Au cœur du Midwest américain, Minneapolis est devenue l’un des théâtres les plus visibles de la politique migratoire musclée menée par l’administration américaine. Dans cette ville où vivent d’importantes communautés africaines, notamment somaliennes et libériennes, les interpellations et arrestations attribuées à Immigration and Customs Enforcement (ICE) suscitent l’inquiétude. À travers quelques cas emblématiques, c’est toute une diaspora africaine qui se sent désormais sous pression.

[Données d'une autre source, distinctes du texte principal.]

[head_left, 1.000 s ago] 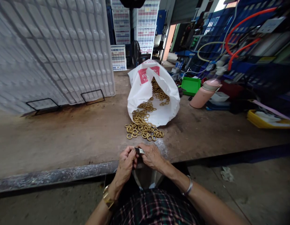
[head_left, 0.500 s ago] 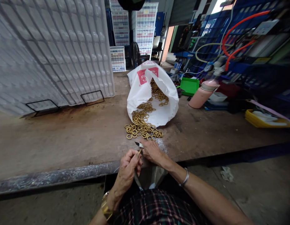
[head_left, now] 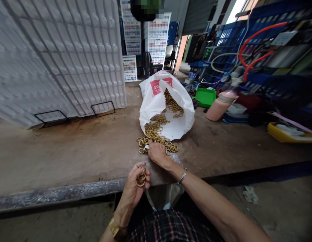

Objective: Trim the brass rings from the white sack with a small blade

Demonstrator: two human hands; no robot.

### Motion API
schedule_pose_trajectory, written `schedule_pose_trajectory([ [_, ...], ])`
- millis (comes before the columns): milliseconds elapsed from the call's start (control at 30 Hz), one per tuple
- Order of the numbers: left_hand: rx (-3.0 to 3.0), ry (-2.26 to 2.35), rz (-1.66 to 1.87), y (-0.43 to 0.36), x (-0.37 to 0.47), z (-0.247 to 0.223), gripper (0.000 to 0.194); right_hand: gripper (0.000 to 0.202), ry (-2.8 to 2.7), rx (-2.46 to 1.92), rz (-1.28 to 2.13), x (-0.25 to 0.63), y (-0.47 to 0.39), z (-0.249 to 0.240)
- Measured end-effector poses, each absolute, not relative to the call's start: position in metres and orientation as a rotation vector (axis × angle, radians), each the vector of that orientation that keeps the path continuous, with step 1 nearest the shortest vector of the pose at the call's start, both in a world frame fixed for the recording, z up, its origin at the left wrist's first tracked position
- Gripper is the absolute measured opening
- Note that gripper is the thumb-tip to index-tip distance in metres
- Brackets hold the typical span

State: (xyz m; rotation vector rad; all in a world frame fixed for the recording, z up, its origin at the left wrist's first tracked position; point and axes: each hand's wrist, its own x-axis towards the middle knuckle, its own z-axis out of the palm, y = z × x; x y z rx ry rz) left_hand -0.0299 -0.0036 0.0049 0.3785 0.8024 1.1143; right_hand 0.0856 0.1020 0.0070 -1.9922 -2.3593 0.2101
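Several brass-coloured rings [head_left: 141,181] lie in the curled fingers of my left hand [head_left: 133,184], just above the table's front edge. My right hand [head_left: 159,154] reaches to the near side of a loose ring pile [head_left: 153,131]. Its fingers are closed on a small knife [head_left: 147,147] with a white handle, whose dark blade points left over the rings. Whether these fingers also touch a ring is hidden. The pile spills from the open mouth of a white plastic bag [head_left: 151,109] with red print, lying on its side. More rings sit inside the bag.
Stacked clear plastic trays [head_left: 70,50] stand on the left of the wooden table [head_left: 95,148], against black wire stands. To the right are a green bin [head_left: 205,97], a pink bottle [head_left: 218,107] and a yellow tray [head_left: 279,134]. An open clear bag [head_left: 168,196] hangs below the table edge.
My right hand has moved away from my left hand, forward onto the ring pile, with the knife still in it. My left hand has turned, showing the rings in its fingers.
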Motion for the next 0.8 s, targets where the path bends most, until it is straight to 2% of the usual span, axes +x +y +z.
schedule_pose_trajectory([
  [300, 0.206, 0.821, 1.156, 0.003, -0.035, 0.003, 0.032, 0.024, -2.369, -1.913, 0.26, 0.086, 0.104, 0.004],
  [467, 0.396, 0.957, 1.209, 0.008, -0.036, 0.005, 0.037, 0.029, -2.364, -1.639, 0.391, 0.096, 0.084, 0.003],
  [600, 0.622, 1.149, 1.217, 0.014, -0.032, -0.002, 0.044, 0.024, -2.293, -1.409, 0.547, 0.103, 0.063, 0.005],
  [800, 0.842, 1.2, 1.116, 0.015, -0.029, -0.005, 0.038, 0.013, -2.137, -1.331, 0.769, 0.104, 0.05, 0.01],
])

Des Africains dans la ligne de mire

Le cas de Mubashir Khalifa Hussen a marqué les esprits. Ce jeune homme, d’origine somalienne et citoyen américain, affirme avoir été interpellé dans une rue de Minneapolis par des agents fédéraux masqués. Malgré ses protestations répétées sur sa nationalité américaine, il aurait été maintenu sous contrôle, sans vérification immédiate de son identité. Pour de nombreuses associations locales, cet épisode illustre un climat de suspicion généralisée qui touche d’abord les personnes perçues comme africaines ou musulmanes.

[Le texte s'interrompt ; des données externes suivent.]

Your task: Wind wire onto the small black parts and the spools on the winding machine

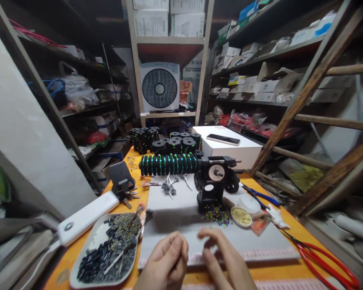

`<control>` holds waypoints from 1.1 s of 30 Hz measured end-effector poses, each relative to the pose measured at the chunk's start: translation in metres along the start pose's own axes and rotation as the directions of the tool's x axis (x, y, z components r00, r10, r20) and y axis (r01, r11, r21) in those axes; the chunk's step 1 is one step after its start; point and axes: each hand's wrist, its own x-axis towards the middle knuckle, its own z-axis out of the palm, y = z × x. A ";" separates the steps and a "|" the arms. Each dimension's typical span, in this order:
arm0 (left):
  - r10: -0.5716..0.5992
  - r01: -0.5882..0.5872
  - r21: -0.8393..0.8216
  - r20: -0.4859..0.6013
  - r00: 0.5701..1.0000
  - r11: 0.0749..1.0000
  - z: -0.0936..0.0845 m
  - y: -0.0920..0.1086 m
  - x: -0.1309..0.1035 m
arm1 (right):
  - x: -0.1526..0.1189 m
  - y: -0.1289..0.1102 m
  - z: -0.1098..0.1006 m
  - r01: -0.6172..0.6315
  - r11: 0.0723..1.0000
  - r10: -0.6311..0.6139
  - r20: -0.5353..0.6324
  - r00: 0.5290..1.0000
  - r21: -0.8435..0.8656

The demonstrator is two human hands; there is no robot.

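Observation:
My left hand (168, 257) is closed at the near edge of the white board (166, 213). Its thumb presses against the curled fingers, and whatever they hold, if anything, is hidden. Just to its right, my right hand (225, 257) has thumb and index finger apart with nothing visible between them. Beyond both hands stands a black hand-cranked winder (211, 185). A black ribbed roll (169, 164) with shiny green bands extends leftward from it. Small multicoloured beads (217, 215) lie at its base, beside a round dish of gold beads (241, 216).
At left are a tray of small dark parts (75, 278), a white power bank (89, 217) and keys (127, 199). Red-handled scissors (326, 262) and blue-handled pliers (264, 197) lie right. Black spools (175, 145) and a white box (238, 153) bearing a phone (223, 139) stand behind.

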 end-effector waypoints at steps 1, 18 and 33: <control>-0.003 0.004 0.019 -0.013 1.000 1.000 -0.001 -0.001 -0.002 | 0.009 -0.006 -0.001 0.014 0.999 -0.014 -0.012 1.000 0.043; -0.256 0.225 0.671 -0.055 0.965 0.706 -0.012 0.032 -0.059 | 0.058 -0.028 0.049 -0.613 0.463 0.018 0.684 0.729 0.641; -0.029 0.042 -0.137 0.097 0.995 0.990 0.008 0.061 0.038 | 0.017 -0.024 0.018 -0.485 0.856 0.230 0.706 0.669 0.180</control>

Dans une ville qui abrite l’une des plus importantes diasporas somaliennes au monde hors d’Afrique, ces pratiques sont vécues comme un retour en arrière. « On a l’impression que le simple fait d’avoir un visage africain suffit à justifier un contrôle », a confié un responsable communautaire. La peur ne concerne plus seulement les sans-papiers : même les citoyens ou résidents réguliers se sentent exposés à des contrôles arbitraires.

Le choc des méthodes et la riposte judiciaire

Un autre exemple, celui de Garrison Gibson, immigré originaire du Liberia, révèle la brutalité parfois reprochée aux opérations d’ICE. À son domicile du Minnesota, des agents ont forcé la porte pour procéder à son arrestation, avant qu’un juge fédéral ne considère l’entrée comme illégale, faute de mandat valable. Libéré une première fois, Gibson aurait ensuite été brièvement re-détenu dans une confusion administrative qui en dit long sur les dysfonctionnements du système.

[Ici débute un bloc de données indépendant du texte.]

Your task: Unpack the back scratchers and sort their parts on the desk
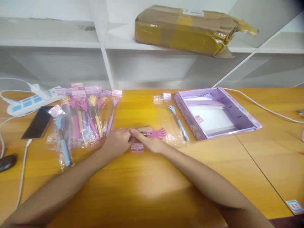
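My left hand (118, 141) and my right hand (149, 139) meet near the middle of the table, both closed around a pink hand-shaped scratcher (158, 133). Its pink fingers and part of the metal rod stick out to the right, while the handle is mostly hidden by my hands. Just below them lies a small printed card (137, 148). To the right, a blue scratcher (181, 126) rests on clear plastic bags with card tops. On the left, several bagged scratchers (90, 117) in pink, yellow, purple and blue lie in a group.
An open purple box (242, 123) sits at the right with a purple scratcher inside. A power strip (33, 100), phone (38, 123) and black mouse (8, 162) are at the left. A taped carton (182, 28) lies on the shelf behind.
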`<state>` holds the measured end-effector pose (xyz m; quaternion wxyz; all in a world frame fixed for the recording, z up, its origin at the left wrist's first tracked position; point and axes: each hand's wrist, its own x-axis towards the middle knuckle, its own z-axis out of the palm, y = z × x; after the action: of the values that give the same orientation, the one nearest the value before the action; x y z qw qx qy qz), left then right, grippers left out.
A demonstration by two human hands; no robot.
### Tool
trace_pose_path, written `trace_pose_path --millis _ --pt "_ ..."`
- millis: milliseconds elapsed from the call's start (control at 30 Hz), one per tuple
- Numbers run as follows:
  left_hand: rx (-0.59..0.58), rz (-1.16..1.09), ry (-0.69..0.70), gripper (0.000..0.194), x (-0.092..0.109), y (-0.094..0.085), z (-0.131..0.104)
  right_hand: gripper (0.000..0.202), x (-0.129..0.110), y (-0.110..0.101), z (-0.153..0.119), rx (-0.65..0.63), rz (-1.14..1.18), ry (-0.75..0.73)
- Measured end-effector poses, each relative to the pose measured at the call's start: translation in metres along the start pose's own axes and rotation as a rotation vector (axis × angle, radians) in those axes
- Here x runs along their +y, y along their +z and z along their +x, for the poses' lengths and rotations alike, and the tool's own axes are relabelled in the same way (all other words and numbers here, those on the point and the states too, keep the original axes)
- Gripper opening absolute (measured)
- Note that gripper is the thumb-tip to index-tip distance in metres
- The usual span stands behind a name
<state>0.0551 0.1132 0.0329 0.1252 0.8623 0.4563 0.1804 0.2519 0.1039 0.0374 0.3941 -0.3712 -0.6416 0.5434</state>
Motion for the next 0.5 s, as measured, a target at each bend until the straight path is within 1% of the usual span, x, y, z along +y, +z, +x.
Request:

Au-delà des cas individuels, une politique plus large a aussi visé des réfugiés africains pourtant légalement installés aux États-Unis. À Minneapolis, un juge a récemment suspendu une mesure permettant l’arrestation et le transfert vers des centres de détention lointains de réfugiés en attente de carte verte, parmi lesquels de nombreux Africains, souvent somaliens. Cette décision judiciaire a été saluée comme un garde-fou, mais elle n’a pas dissipé l’angoisse au sein des communautés concernées.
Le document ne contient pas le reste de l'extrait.